Why wasn’t he granted US citizenship if his father was deployed? I thought children born to active duty US citizens in military bases overseas automatically were granted US citizenship.
Why wasn’t he granted US citizenship if his father was deployed? I thought children born to active duty US citizens in military bases overseas automatically were granted US citizenship.
His father was a naturalized citizen who had not been naturalized long enough for automatic citizenship. Basically, a loophole in the law. And very, very, fucked up.
But if your parents naturalize while you're under 18, don't you automatically gain citizenship?
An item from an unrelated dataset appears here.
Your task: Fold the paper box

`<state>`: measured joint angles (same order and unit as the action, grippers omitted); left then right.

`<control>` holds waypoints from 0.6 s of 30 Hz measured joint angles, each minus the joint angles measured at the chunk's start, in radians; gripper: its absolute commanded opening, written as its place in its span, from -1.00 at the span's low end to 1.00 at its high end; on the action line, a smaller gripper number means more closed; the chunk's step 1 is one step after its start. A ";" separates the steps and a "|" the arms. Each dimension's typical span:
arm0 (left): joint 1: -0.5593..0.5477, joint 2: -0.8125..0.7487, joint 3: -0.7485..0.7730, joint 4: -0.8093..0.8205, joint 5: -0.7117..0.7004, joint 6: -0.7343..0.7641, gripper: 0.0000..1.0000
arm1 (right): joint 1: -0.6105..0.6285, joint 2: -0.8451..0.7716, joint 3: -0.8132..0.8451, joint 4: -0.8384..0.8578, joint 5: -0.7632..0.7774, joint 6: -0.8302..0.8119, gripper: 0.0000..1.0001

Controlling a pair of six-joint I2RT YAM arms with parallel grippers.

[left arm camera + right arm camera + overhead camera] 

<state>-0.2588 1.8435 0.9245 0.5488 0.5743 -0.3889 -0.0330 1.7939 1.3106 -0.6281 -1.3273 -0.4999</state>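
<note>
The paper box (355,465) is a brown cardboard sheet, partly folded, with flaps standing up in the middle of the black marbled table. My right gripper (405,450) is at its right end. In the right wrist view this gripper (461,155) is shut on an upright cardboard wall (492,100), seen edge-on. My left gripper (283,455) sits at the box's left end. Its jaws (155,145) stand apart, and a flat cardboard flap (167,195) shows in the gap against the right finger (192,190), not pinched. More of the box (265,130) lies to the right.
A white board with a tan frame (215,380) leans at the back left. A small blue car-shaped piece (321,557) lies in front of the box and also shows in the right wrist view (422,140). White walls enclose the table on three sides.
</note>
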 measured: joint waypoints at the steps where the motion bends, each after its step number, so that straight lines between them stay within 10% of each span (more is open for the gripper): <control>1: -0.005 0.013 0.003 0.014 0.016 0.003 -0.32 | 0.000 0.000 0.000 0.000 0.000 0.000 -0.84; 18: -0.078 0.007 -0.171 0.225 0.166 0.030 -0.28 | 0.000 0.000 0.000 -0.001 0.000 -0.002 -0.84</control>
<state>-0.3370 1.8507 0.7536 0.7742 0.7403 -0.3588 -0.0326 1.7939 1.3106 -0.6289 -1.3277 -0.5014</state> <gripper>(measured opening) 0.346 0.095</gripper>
Sometimes, not always (you need LPR status, which most not-already-citizen children of naturalizing parents will have). Basically the law here is an enormous patchwork of special cases that cover *almost* everyone, but there are a few holes.
Wow, I never knew that loophole existed.
Yeah. Only happens if they naturalize then promptly leave, at which point normally you'd expect the child to have a connection to the country they were born in so it largely wouldn't matter, but when it's a military base...
It'd complicated. I had a German birth certificate and em assy birth certificate. My father had to physically go thru naturalization process on my behalf, this was not an automatic process.
So if his parents dropped the ball, then he ends up stateless? Jeez, that's really fucked up
I'd heard the process was made easier later on. I mean it's ridiculous that I'm a naturalized citizen when we were overseas because my father was serving in the army. The guy in the article, seems like he had a very disorganized childhood. The fact he's been deported is obscene.